Vous lisez : ÉTUDE DE CAS – Civilité au travail et harcèlement
Le Code civil du Québec (C.c.Q.) établit les règles applicables au contrat de travail, et ce, peu importe qu’il s’agisse d’un employé syndiqué ou non.

 Tout employé est assujetti à l’article 1434 C.c.Q., lequel prévoit que « Le contrat valablement formé oblige ceux qui l'ont conclu non seulement pour ce qu'ils y ont exprimé, mais aussi pour tout ce qui en découle d'après sa nature et suivant les usages, l'équité ou la loi. »

- L’article 2088 C.C.Q. précise que « Le salarié, outre qu'il est tenu d'exécuter son travail avec prudence et diligence, doit agir avec loyauté et ne pas faire usage de l'information à caractère confidentiel qu'il obtient dans l'exécution ou à l'occasion de son travail.

Ces obligations survivent pendant un délai raisonnable après cessation du contrat, et survivent en tout temps lorsque l'information réfère à la réputation et à la vie privée d'autrui. »

L’obligation de civilité au travail découle de l’obligation de prudence et de diligence qui se rattache au contrat de travail.

Le harcèlement au travail est considéré comme un manquement à cette obligation.

Dans TCA — Québec, section locale 1849 (FTQ) et Thales Optronique Canada (Line Lafond), SOQUIJ AZ-50700988, l'employeur a congédié la plaignante pour avoir manqué à l'obligation de civilité à l'égard de ses collègues et de ses supérieurs ainsi que pour avoir fait preuve d'insubordination continue.
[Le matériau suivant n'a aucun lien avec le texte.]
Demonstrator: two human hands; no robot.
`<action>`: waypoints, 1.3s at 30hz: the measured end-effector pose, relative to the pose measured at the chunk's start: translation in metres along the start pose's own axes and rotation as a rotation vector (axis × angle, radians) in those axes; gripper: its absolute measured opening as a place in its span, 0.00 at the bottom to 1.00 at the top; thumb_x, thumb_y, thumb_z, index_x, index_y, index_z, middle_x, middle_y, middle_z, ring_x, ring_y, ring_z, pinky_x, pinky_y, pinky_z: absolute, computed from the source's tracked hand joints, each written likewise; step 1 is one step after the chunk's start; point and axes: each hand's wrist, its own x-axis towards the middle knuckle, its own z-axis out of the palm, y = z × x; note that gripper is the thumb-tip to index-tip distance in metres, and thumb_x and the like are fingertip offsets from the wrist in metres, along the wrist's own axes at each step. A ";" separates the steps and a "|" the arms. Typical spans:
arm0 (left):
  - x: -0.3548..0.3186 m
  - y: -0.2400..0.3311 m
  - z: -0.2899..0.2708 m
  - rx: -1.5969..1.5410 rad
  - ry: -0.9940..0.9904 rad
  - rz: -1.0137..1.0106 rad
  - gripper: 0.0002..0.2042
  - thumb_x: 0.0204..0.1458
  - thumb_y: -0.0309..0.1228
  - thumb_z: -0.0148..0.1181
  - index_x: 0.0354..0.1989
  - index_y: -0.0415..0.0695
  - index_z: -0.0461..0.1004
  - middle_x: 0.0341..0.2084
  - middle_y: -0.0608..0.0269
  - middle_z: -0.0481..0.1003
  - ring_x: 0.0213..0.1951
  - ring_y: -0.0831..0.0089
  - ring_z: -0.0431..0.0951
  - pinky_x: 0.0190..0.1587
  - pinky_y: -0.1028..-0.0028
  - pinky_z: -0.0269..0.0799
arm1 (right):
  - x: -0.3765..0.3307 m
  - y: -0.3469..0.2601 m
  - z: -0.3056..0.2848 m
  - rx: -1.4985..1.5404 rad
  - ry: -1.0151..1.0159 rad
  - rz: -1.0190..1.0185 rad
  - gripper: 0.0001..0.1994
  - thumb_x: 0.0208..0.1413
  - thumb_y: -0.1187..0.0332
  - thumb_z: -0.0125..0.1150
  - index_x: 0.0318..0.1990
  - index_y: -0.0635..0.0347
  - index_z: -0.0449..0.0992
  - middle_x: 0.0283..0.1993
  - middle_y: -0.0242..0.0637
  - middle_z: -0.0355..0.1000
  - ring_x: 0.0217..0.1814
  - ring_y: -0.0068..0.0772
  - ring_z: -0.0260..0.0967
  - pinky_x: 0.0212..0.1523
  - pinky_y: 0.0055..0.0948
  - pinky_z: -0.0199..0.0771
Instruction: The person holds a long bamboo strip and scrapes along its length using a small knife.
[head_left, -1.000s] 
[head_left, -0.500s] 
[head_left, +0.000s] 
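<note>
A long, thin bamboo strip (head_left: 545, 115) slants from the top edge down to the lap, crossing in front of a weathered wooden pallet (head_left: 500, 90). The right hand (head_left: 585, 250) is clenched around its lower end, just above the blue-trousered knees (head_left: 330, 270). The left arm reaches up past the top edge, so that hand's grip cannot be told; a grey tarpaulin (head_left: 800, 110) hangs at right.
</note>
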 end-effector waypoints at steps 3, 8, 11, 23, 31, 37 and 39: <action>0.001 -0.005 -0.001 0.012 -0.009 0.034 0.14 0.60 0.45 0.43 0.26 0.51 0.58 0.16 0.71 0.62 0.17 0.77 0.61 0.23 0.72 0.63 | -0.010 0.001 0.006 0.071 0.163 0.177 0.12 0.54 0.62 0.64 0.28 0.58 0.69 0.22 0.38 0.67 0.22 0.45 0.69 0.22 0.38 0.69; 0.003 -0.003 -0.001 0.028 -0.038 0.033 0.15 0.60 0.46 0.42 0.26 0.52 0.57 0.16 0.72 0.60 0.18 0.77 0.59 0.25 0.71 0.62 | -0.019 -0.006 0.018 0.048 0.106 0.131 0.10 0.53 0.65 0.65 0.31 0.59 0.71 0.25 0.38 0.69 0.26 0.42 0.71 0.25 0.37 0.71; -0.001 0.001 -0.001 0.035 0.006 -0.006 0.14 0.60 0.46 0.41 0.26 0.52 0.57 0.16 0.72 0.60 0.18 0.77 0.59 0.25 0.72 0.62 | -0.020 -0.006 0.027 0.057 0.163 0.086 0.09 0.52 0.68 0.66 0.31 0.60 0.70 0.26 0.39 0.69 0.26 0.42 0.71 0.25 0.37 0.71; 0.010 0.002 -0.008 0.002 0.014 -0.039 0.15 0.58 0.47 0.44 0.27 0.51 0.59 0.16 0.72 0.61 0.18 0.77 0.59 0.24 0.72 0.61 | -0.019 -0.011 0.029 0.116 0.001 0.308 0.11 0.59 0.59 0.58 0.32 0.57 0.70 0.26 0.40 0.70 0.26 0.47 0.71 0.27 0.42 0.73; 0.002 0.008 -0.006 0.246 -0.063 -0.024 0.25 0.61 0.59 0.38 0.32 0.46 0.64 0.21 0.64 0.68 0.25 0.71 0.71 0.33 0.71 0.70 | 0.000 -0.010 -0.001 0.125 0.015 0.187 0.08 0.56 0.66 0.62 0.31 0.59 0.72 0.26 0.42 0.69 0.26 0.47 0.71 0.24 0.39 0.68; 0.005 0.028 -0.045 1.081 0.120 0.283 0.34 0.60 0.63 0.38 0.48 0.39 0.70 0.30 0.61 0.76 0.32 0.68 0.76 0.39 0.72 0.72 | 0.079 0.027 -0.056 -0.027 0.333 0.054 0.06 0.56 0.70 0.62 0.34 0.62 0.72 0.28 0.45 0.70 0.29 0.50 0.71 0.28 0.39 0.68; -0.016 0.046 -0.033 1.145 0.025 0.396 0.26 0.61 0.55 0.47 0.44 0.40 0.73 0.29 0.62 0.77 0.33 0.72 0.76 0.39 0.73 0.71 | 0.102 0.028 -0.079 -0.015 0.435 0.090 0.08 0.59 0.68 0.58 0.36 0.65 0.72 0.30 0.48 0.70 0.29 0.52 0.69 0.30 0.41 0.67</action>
L’arbitre qui a tranché le litige, Me Denis Provençal, explique bien les principes qui s’appliquent lorsqu’un employé manque de respect ou tient des propos injurieux à l’égard de ses supérieurs ou de ses collègues.

L’arbitre précise d’abord que même si elle n'est pas précisément mentionnée à l'article 2088 C.c.Q., l’obligation de civilité, appelée également obligation de convivialité par la doctrine, provient du devoir général de prudence et de diligence découlant de la nature du contrat de travail en vertu de l'article 1434 C.c.Q., de l’article 4 de la Charte des droits et libertés de la personne, lequel énonce que toute personne a droit à la sauvegarde de sa dignité, de son honneur et de sa réputation, et de l’article 6 C.c.Q. précisant que toute personne est tenue d'exercer ses droits civils selon les exigences de la bonne foi.

Conformément à l’article 2087 C.c.Q., l’employeur a l'obligation de prendre les mesures appropriées afin de protéger la dignité du salarié et il doit, suivant la Loi sur les normes du travail, prendre les moyens raisonnables pour prévenir le harcèlement psychologique.

Aussi, l’obligation de civilité impose à chacun de faire un effort raisonnable afin de maintenir un climat de travail harmonieux et agréable.

L’arbitre précise ensuite qu’il ne s’agit pas de décider si la plaignante a contrevenu aux dispositions prohibant le harcèlement psychologique prévues à la Loi sur les normes du travail.

Toutefois, il conclut que les conduites vexatoires de cette dernière envers ses collègues et ses supérieurs contreviennent à son obligation de civilité. L’arbitre considère que l’attitude froide de la plaignante à l’endroit de ses collègues constitue de l'indifférence et du mépris, alors qu’elle avait l'obligation de collaborer.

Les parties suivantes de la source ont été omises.